One could argue that there could be an upper limit to the number of thumbnails packed in a grid, and allow overflow. I still believed that it was overkill and visually noisy, so I created a solution to compensate for lighter packing of thumbnails: the find bar. If the user knows exactly what he or she wants, the find bar allows significantly more efficient access than scanning a screenful of thumbnails. URL was set as the default find mode because the same keystrokes that a user uses to find an address in the location bar can also be used to find pages in Reveal.
The border colors of the thumbnails have a specific purpose - thumbnails representing pages from the same host get the same color, thumbnails representing pages from different hosts get different colors.
The thumbnail logic
Making a thumbnail is fairly quick on most systems, but the time it takes to make them quickly adds up when you're trying to take thumbnails of all tabs. It appears that many "Tab Expose" type extensions suffer from this problem, from the comments on the addons.mozilla.org site about how fast Reveal opens.
Reveal has to take thumbnails of all tabs too, but it generally avoids taking more than one thumbnail at a time. The logic of the code follows a simple goal: show the user a thumbnail of the page as they last saw it. Thus, Reveal takes thumbnails when these things happen:
- A page is loaded
- A brief moment after a page is loaded (Firefox doesn't accurately tell when all images are fully rendered, so we have to make a reasonable guess)

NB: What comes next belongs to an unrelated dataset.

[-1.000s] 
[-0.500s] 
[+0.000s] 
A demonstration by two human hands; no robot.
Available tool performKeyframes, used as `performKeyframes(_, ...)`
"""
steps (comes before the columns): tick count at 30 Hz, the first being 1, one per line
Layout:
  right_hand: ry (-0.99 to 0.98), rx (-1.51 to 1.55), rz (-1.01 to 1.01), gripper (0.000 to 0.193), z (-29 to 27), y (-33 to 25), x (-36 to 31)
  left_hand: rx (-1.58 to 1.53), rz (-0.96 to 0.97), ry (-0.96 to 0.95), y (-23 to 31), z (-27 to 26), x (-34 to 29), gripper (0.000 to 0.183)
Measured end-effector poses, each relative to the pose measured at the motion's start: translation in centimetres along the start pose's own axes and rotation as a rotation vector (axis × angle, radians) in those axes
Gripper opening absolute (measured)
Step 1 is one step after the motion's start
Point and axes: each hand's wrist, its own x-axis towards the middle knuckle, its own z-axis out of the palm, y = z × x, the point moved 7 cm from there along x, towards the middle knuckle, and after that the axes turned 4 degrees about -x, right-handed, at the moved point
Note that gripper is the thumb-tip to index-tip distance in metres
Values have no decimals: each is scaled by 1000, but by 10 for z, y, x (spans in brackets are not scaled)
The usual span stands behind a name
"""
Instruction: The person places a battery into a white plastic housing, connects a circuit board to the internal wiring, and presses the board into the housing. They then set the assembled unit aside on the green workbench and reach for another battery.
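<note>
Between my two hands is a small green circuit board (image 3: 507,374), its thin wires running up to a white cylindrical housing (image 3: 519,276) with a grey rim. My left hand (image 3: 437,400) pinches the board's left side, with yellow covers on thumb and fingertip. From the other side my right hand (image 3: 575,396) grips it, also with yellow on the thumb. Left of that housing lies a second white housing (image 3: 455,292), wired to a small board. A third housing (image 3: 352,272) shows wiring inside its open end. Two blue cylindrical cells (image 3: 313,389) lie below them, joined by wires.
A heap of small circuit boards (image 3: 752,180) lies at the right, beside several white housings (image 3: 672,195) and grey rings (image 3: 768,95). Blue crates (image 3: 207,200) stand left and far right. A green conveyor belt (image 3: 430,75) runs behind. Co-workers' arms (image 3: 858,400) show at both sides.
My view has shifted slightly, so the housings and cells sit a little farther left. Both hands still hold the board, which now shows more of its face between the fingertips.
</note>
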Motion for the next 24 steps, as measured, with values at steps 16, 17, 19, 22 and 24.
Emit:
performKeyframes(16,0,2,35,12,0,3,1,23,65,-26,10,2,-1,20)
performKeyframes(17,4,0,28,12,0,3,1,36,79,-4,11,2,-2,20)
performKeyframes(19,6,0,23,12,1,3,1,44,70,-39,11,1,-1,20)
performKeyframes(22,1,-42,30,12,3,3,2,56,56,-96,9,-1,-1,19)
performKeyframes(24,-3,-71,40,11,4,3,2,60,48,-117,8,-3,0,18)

- A page is about to be replaced with another page (eg. user clicks on a link, hits back, etc.)
- The active tab is changed (the previously active tab gets thumbnailed)

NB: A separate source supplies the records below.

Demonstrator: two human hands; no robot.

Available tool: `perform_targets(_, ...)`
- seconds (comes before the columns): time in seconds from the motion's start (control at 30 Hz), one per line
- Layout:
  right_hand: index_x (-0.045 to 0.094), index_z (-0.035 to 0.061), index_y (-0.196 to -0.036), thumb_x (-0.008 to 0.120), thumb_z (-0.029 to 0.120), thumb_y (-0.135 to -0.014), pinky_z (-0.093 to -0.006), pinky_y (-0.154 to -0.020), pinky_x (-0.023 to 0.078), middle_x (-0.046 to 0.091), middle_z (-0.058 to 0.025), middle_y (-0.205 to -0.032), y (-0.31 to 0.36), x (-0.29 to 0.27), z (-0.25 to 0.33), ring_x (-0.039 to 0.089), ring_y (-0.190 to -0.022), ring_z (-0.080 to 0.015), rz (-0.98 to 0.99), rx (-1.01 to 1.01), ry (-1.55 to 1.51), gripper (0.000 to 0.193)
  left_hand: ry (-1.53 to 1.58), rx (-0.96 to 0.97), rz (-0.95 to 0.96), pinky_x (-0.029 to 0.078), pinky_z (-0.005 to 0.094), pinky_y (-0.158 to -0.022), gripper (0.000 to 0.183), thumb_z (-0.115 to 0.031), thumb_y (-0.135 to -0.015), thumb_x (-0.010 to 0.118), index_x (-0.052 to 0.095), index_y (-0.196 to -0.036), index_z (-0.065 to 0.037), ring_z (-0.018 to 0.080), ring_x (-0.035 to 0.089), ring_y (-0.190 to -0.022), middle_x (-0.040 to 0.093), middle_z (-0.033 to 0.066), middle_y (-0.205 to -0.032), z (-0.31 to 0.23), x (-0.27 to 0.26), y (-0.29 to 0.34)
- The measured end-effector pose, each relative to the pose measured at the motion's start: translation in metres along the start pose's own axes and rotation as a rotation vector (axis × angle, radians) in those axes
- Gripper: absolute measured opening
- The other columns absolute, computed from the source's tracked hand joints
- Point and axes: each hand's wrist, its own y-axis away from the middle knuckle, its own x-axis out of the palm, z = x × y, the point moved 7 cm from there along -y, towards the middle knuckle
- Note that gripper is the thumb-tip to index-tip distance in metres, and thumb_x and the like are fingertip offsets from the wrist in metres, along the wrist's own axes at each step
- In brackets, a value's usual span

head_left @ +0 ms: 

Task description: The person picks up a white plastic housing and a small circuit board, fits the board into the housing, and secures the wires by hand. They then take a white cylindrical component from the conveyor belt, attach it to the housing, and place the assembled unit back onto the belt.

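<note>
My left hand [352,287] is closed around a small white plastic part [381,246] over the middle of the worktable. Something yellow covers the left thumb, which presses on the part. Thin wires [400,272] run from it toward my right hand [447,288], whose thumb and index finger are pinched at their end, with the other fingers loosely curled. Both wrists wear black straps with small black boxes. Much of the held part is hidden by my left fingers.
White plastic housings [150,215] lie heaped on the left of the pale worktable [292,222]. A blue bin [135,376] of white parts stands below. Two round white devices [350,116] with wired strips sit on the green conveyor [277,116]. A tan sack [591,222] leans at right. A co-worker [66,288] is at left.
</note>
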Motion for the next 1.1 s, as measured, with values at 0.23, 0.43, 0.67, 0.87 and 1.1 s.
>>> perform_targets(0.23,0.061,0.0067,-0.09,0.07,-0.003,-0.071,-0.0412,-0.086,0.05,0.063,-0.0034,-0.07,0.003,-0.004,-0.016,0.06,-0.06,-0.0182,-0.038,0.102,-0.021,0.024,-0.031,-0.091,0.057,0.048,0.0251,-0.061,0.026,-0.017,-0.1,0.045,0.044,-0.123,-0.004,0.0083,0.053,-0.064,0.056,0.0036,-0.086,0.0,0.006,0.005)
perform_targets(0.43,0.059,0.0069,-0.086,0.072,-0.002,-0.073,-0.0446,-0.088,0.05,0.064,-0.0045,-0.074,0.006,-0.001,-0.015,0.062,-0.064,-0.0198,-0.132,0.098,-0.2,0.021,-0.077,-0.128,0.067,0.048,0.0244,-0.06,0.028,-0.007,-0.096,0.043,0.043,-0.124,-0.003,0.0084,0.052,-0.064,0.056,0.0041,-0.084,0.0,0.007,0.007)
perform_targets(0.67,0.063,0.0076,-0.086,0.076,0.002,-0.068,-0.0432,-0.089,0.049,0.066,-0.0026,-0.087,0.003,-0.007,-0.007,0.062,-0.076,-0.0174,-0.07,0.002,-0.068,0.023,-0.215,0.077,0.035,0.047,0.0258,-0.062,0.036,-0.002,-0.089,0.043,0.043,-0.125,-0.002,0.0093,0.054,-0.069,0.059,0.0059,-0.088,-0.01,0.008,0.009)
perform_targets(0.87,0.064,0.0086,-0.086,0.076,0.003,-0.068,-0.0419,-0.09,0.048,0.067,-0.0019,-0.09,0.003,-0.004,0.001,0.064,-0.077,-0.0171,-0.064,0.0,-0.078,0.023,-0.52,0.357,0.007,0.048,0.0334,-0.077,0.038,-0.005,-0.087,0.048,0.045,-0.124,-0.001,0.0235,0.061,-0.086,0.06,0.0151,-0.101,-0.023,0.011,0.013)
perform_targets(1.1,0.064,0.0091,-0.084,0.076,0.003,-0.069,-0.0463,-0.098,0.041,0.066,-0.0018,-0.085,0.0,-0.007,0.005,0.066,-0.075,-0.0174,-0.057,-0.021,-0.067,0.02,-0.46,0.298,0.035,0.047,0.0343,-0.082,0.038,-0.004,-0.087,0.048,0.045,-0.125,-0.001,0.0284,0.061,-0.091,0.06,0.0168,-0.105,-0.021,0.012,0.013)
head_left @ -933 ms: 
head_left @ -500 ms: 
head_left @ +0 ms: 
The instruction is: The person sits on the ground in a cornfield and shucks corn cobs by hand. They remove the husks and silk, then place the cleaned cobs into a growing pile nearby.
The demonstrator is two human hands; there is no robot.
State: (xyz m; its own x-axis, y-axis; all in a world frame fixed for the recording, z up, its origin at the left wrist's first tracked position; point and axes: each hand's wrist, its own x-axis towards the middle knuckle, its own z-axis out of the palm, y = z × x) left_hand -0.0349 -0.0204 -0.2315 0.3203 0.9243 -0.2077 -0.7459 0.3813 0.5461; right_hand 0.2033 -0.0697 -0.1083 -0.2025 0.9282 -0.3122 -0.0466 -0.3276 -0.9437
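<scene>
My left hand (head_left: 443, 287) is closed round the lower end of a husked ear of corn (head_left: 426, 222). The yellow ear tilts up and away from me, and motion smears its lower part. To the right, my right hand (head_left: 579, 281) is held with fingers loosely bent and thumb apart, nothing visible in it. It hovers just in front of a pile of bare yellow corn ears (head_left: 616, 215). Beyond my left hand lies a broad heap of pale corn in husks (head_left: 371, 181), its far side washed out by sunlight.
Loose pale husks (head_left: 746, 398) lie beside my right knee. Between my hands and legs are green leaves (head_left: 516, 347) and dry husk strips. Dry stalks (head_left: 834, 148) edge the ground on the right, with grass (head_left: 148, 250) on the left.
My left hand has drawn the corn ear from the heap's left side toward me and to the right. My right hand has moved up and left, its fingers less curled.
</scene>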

- The user opens Reveal (the active tab gets thumbnailed)
The cost of making thumbnails is spread out evenly this way. The time it takes to open Reveal is simply the time it takes to make a single thumbnail of the current page, even though Reveal handles more thumbnails than other extensions. Neat, eh?
The downside of this algorithm is that when the user resizes the window, the thumbnails become somewhat inaccurate and the user may get confused. This is still the correct behavior, because the user is still seeing the page as he or she last saw them. The only exceptions to this are sites like gmail, which update/refresh themselves and cause Reveal to thumbnail the page again.
The thumbnail code includes a special case for when the user is viewing a single image. In this case, it omits the usual thumbnail of the viewport and simply thumbnails the image itself.